Introduced June 23, 2025 by Maxine Waters · Last progress June 23, 2025
The bill injects large, multi-year federal funding and targeted downpayment support to expand homeownership and preserve affordability—especially for first-generation, low-income, and underserved communities—but it creates trade-offs in taxpayer cost, eligibility gaps, administrative complexity, and governance discretion that may limit reach, raise implementation risks, and reduce transparency.
State and local governments, nonprofits, and eligible grantees will have access to a $100 billion fund (available until expended) to support homebuyer assistance and related programs, enabling multi-year projects and large-scale local investments.
First-generation, low- and moderate-income homebuyers can receive grant-funded downpayment and closing assistance (up to $20,000 or 10% of price, with higher AMI thresholds in high-cost areas), expanding homeownership affordability for many prospective buyers.
The bill broadens eligible providers and program types—explicitly including MDIs, Treasury-certified CDFIs, nonprofits, local governments, shared-equity/community land trust models, and recognition of some heir-property paths—improving access for underserved communities and preserving long-term affordability.
Taxpayers bear the program's cost—principally the $100 billion appropriation and potential added costs for remedial actions—raising federal spending and possible deficit or offset concerns.
Significant groups of potential buyers may be excluded or receive insufficient help—heir-property owners in some definitions, buyers using nonconforming or private mortgage products, and some households in very high-cost markets due to the $20,000/10% cap and conforming-loan ties—limiting equity and reach where need is high.
Concentrating discretionary powers in the Secretary—such as immediate-effect rulemaking, authority to recapture or reallocate funds, and setting admin caps—creates unpredictability, reduces public input, and could lead to abrupt program changes.
Based on analysis of 12 sections of legislative text.
Creates a HUD-run program authorizing $100B in grants to provide downpayment and related assistance to first-generation homebuyers, with eligibility, counseling, reporting, and affordability protections.

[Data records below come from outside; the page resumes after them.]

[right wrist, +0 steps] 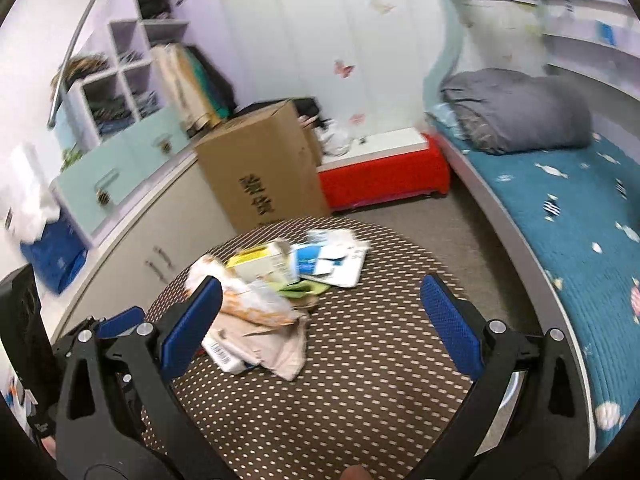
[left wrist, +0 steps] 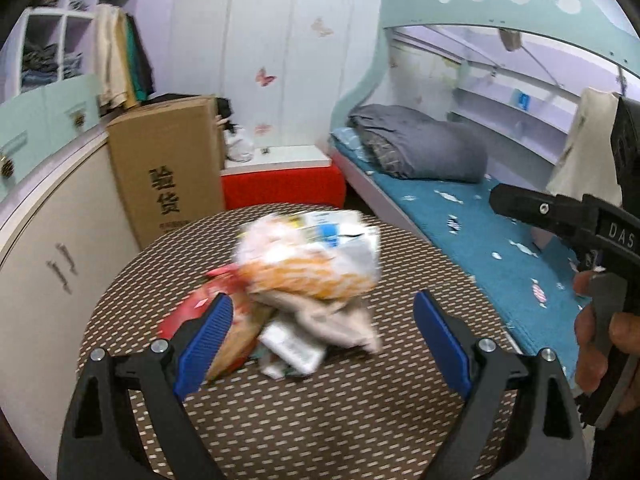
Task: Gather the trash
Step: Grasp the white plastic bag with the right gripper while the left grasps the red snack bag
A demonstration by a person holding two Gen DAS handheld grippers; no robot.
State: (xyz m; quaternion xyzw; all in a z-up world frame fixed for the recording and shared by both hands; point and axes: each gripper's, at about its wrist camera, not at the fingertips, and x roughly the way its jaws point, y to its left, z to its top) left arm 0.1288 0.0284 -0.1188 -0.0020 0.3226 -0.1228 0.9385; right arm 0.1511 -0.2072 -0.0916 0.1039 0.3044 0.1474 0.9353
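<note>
A pile of trash lies on a round brown table with a white dash pattern: crumpled wrappers, paper, a red packet and a small carton, blurred. It also shows in the right wrist view. My left gripper is open, its blue pads on either side of the near part of the pile. My right gripper is open above the table, its left pad close to the pile. The right gripper's black body shows at the right in the left wrist view.
A cardboard box stands behind the table beside a low cabinet. A red bench sits against the white wall. A bed with a blue cover and a grey quilt runs along the right.
</note>
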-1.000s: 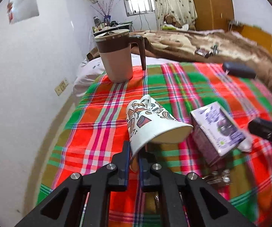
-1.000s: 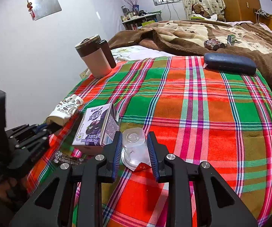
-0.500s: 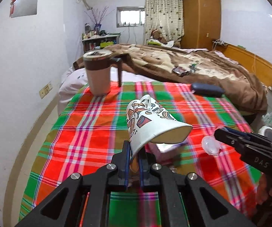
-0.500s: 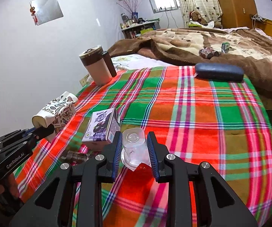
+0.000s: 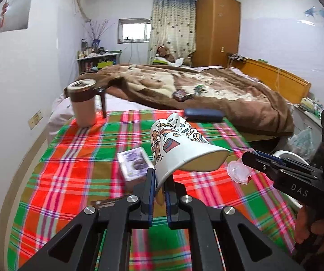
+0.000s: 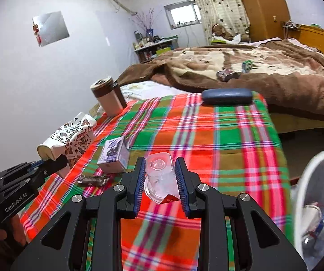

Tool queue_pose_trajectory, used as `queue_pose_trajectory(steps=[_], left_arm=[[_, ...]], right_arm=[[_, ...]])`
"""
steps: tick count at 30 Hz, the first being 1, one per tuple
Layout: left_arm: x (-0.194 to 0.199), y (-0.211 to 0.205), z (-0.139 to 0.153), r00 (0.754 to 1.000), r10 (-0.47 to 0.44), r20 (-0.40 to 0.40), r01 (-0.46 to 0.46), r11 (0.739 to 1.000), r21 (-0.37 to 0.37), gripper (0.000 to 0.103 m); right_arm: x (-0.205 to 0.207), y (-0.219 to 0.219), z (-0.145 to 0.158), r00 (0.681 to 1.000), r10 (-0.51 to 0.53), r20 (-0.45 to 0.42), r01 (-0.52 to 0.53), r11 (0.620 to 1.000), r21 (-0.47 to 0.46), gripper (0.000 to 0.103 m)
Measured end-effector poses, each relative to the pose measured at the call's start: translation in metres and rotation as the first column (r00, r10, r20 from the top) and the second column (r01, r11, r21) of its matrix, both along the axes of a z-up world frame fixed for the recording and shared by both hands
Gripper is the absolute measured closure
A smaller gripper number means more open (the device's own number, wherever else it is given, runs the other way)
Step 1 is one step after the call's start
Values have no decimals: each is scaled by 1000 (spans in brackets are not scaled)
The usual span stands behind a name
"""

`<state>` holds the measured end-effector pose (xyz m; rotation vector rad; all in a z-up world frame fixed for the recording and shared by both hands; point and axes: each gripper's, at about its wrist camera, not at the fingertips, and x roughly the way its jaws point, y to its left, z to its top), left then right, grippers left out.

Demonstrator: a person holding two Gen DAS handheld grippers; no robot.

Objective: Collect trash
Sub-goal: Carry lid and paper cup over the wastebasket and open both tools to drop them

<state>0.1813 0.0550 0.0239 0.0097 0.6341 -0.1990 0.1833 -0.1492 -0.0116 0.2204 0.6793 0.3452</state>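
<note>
The patterned paper cup (image 5: 180, 149) is pinched by its rim in the fully closed left gripper (image 5: 159, 187); the clear plastic cup (image 6: 159, 176) sits clamped in the part-closed right gripper (image 6: 159, 180), both above the plaid surface (image 6: 229, 135), likely bound for the white bin (image 6: 306, 180) at right.

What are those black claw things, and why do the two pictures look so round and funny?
A person holds a grabbing tool in each hand, and each tool carries a wide-eyed camera, which bends the picture. The left hand-held gripper pinches a white patterned paper cup. The right hand-held gripper squeezes a clear plastic cup. On the red and green checked cloth sit a purple drink carton, a tan lidded mug and a dark blue case. A white bin with rubbish waits at the right.
</note>
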Motion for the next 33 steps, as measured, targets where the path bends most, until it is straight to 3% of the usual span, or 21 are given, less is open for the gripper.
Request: queue_pose_trajectory(steps=[15,33], left_arm=[[-25,-103,11,980,-200,19,201,979,-22,95],[-25,-223,-12,906,-420,-60,417,907,-59,95]], right_arm=[[-41,-86,11,984,-174,20,175,984,-17,75],[-64,-178,-9,920,-389,-45,388,921,-39,75]])
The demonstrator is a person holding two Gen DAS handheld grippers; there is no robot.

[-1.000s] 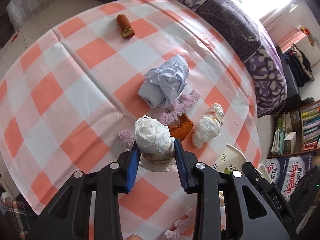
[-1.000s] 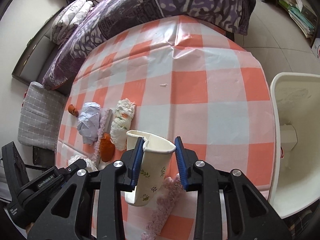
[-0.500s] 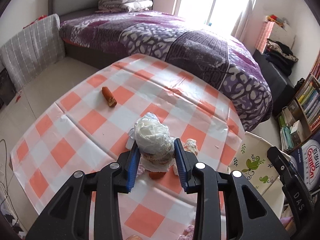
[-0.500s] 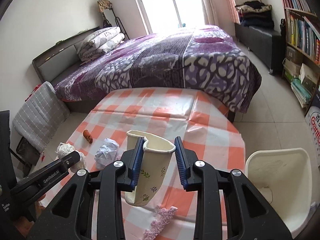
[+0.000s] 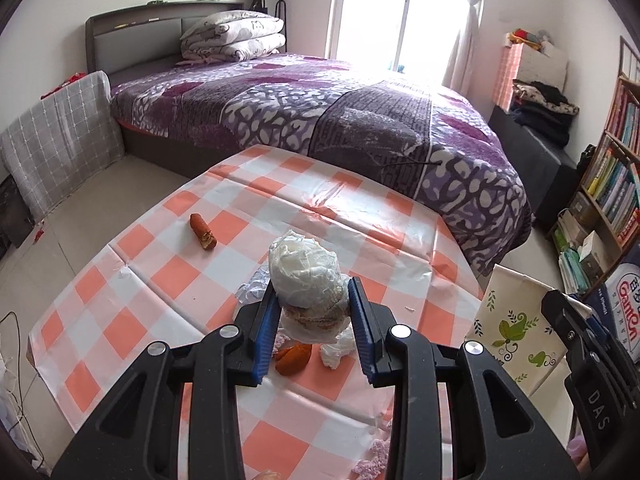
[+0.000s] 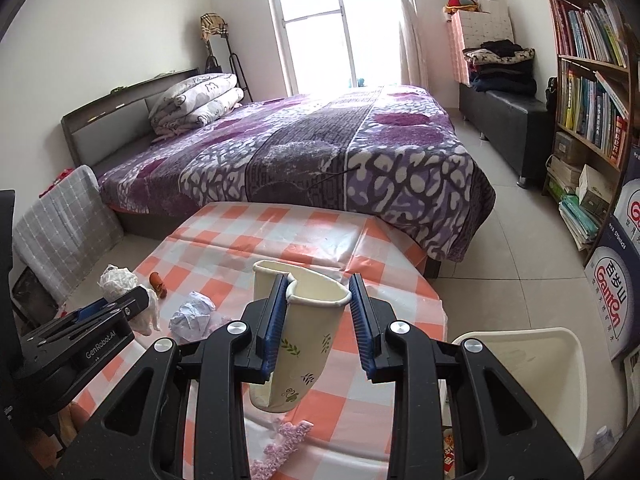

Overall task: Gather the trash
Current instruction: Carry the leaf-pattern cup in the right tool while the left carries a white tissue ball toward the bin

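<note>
My left gripper (image 5: pixel 313 320) is shut on a white crumpled tissue wad (image 5: pixel 306 276) and holds it above the checked table (image 5: pixel 140 280). My right gripper (image 6: pixel 316 316) is shut on a squashed paper cup (image 6: pixel 298 332) with leaf prints, held above the table's right side; the cup also shows in the left wrist view (image 5: pixel 516 320). On the table lie a sausage piece (image 5: pixel 203 231), a blue-white paper ball (image 6: pixel 192 316), an orange scrap (image 5: pixel 294 357), a small white tissue (image 5: pixel 338 350) and a pink fuzzy strip (image 6: pixel 280 448). A white bin (image 6: pixel 532 376) stands right of the table.
A bed with a purple blanket (image 5: pixel 340 120) stands just behind the table. A bookshelf (image 6: pixel 592 80) and boxes (image 6: pixel 616 280) line the right wall. A grey checked cushion (image 5: pixel 56 136) leans at the left. Tiled floor (image 6: pixel 520 240) lies between bed and shelf.
Both grippers have risen and tilted up from the table, each keeping its load. The view now takes in the bed and room instead of the tabletop from above.
</note>
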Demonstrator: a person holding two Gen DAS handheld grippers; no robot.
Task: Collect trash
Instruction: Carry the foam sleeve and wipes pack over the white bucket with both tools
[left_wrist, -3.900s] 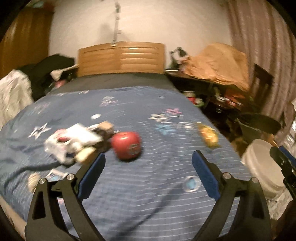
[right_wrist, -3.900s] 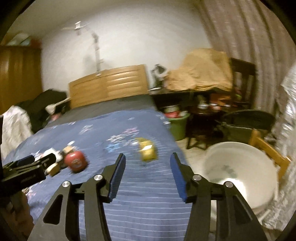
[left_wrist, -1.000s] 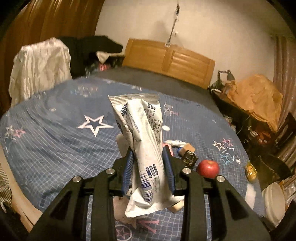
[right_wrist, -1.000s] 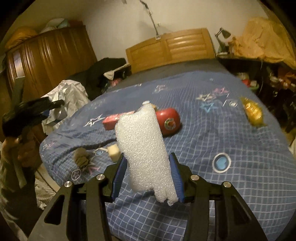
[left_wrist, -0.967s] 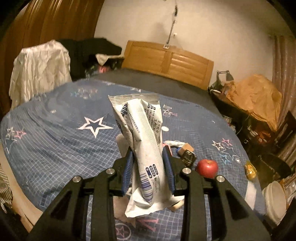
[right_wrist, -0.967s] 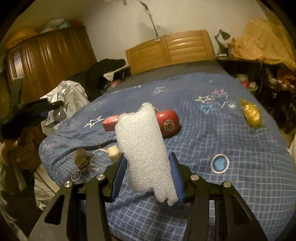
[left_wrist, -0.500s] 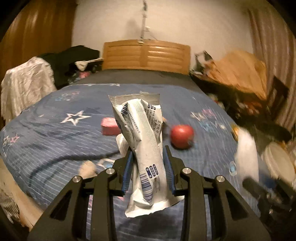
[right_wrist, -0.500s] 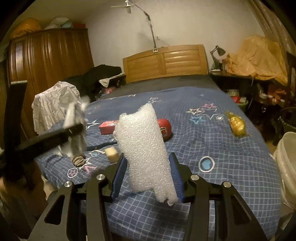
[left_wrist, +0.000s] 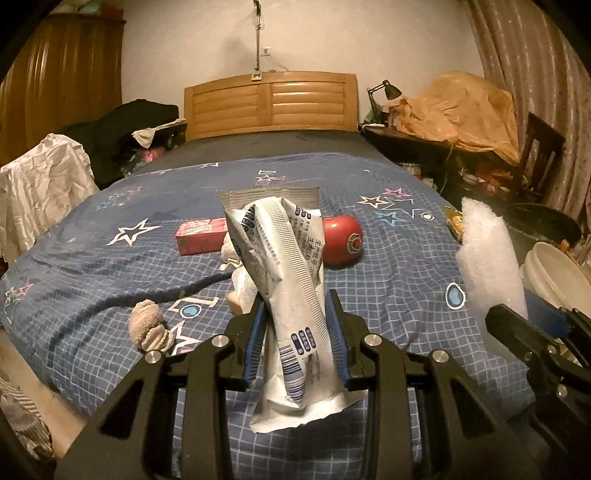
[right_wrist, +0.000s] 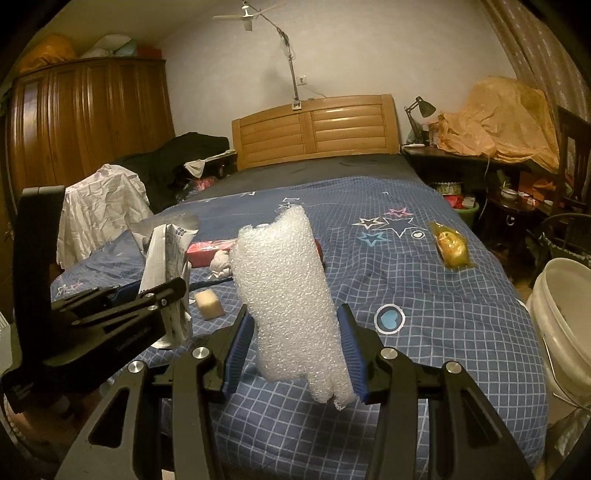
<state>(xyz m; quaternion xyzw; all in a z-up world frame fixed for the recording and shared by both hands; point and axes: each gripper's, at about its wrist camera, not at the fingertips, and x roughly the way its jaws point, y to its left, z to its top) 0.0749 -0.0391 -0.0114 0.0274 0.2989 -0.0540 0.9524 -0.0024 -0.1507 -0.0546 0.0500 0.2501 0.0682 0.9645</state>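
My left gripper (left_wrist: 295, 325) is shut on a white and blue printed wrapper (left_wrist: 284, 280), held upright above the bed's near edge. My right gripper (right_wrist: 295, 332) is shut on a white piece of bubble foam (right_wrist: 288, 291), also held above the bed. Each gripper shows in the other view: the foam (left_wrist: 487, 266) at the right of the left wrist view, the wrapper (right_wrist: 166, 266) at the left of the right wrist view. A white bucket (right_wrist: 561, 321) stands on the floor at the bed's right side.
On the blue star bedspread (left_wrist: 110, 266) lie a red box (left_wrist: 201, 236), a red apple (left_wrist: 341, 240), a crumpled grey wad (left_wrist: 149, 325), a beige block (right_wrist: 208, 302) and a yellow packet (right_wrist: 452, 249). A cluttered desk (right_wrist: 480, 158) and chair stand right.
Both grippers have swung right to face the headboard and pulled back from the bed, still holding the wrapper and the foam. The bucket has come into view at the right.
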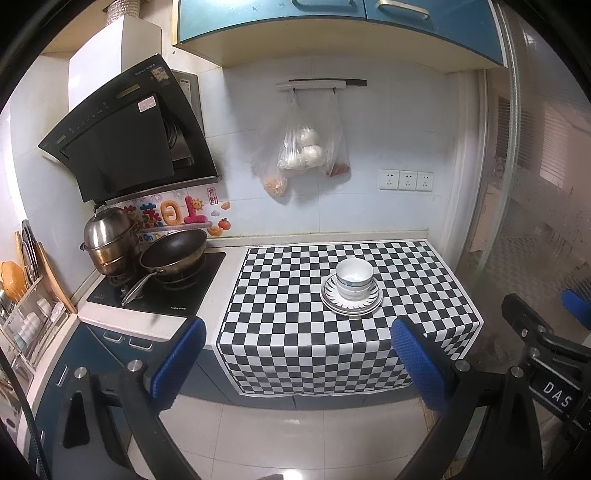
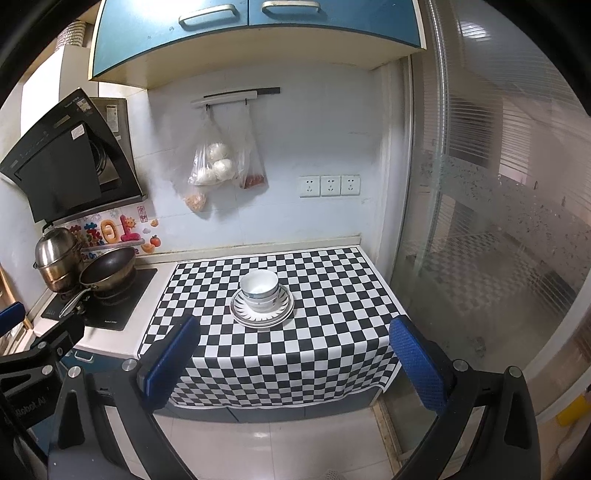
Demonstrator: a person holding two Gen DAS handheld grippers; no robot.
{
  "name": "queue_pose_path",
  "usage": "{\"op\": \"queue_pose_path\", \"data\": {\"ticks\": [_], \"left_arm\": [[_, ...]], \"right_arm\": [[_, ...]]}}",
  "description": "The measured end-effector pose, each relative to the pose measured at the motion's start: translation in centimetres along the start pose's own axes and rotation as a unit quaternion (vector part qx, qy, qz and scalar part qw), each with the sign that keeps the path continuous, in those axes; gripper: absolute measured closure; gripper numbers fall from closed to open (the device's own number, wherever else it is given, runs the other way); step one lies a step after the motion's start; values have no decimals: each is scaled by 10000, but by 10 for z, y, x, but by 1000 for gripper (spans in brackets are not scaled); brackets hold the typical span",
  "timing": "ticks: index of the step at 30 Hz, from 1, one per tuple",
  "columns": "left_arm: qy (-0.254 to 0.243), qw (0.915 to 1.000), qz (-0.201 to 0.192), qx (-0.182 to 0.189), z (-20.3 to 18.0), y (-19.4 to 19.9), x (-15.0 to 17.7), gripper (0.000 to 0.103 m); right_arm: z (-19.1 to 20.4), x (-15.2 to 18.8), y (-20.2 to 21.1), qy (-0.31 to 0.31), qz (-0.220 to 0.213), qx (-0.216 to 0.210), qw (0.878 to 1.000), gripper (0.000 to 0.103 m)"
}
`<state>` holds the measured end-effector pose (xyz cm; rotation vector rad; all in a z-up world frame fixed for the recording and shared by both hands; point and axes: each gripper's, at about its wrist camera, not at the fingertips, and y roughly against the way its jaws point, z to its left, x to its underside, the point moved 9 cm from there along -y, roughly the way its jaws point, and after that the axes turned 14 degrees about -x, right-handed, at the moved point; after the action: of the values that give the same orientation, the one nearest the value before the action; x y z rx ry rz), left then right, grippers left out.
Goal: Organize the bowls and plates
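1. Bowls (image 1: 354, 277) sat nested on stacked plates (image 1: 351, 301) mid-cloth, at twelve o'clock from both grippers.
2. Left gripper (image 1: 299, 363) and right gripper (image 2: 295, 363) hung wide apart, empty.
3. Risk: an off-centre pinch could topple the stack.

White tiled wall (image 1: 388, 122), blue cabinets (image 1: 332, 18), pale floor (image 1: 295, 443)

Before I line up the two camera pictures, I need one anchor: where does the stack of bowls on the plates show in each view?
Left wrist view: the stack of bowls sits right of centre, on the plates, upon the checkered cloth.
Right wrist view: the stack of bowls sits just left of centre, on the plates.
Shared landmark: the three wall sockets, up and to the right of the stack in both.
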<state>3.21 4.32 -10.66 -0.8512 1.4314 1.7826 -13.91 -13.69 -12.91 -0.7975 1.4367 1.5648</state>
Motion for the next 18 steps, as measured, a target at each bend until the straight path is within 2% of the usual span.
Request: {"op": "queue_pose_path", "data": {"ticks": [18], "left_arm": [[-2, 10000, -63, 50, 1, 1, -8, 0]], "right_arm": [[-5, -2, 4, -44, -62, 37, 10000, 0]]}}
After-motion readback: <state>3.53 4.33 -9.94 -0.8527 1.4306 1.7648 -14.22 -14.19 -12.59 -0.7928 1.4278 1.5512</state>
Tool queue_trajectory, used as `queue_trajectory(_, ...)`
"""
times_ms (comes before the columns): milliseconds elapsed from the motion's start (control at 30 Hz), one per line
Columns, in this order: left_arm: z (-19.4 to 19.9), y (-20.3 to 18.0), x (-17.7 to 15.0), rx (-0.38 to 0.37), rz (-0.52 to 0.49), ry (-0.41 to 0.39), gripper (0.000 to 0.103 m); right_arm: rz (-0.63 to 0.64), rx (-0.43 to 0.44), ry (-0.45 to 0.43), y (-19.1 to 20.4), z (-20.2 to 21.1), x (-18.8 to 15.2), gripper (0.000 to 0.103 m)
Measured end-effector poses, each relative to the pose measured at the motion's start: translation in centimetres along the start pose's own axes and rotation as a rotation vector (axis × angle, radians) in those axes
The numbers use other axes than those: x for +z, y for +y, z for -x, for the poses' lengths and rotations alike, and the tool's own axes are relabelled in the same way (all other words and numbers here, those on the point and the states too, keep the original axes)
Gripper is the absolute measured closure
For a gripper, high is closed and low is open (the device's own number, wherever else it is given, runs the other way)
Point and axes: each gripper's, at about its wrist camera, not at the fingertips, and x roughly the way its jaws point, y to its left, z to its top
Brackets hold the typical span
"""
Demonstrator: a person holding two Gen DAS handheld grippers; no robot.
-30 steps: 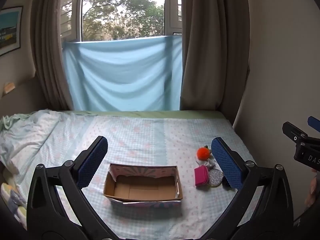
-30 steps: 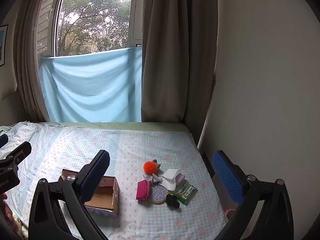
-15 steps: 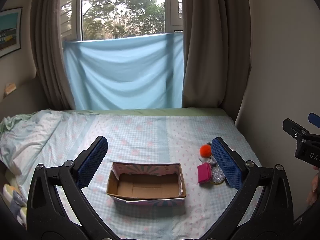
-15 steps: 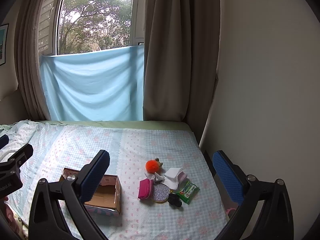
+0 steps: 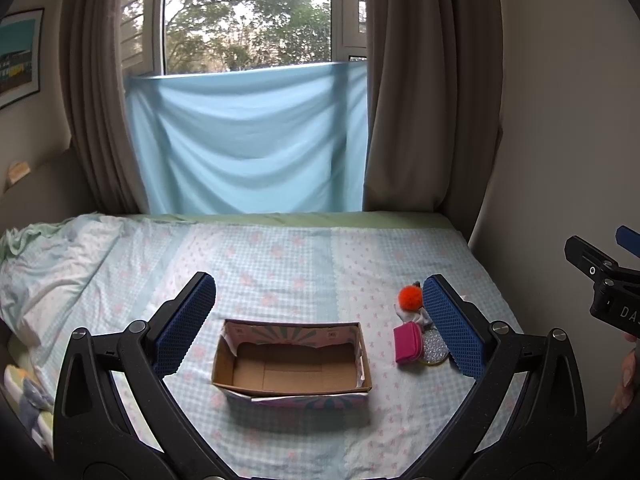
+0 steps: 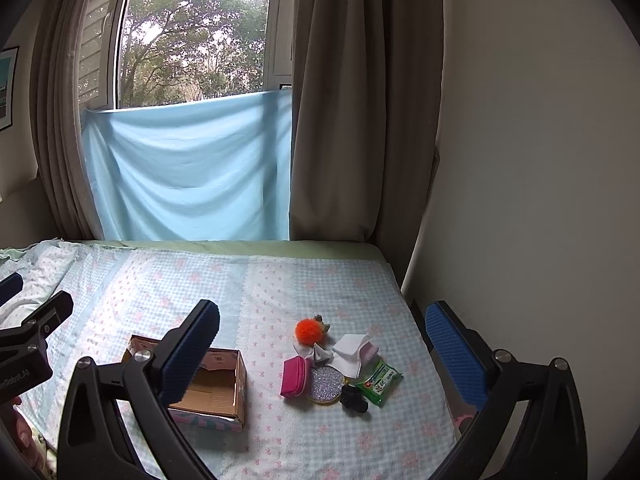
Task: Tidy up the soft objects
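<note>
Hovering: left tongs [image 5: 316, 318] apart, right tongs [image 6: 322, 346] apart; cardboard box [image 5: 292, 364] beside pink pouch [image 6: 295, 376]

Your left gripper [image 5: 318, 326] hangs wide apart over the bed [image 5: 280, 256] — the cardboard box [image 5: 291, 362] between its fingers, pink pouch [image 5: 407, 343] just right.

Box [image 5: 291, 364] on bed [image 5: 280, 256]; pouch [image 5: 407, 344], pompom [image 5: 410, 296] right of box.

Soft items [image 6: 336, 360] beside empty box [image 5: 291, 364]
</note>
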Motion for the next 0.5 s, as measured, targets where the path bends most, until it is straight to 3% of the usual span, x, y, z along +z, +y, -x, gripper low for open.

Creates a new HUD-administered program that authorizes $100 billion in grant funding to help first-generation and first-time qualified homebuyers make downpayments and cover related acquisition costs for owner-occupied 1–4 unit homes. Grants go to States (mostly via State housing agencies) and eligible entities (CDFIs, minority depository institutions, mission-driven nonprofits, and local governments); assistance is capped per home, subject to income and occupancy rules, and paired with required homebuyer counseling and reporting. The program sets eligibility limits (income thresholds, first-generation/first-time attestations), repayment rules if the buyer leaves the home within five years, mortgage and property eligibility requirements, data reporting and privacy safeguards, and authority for the Secretary to issue implementation rules and to review/state program changes based on findings about historic housing discrimination.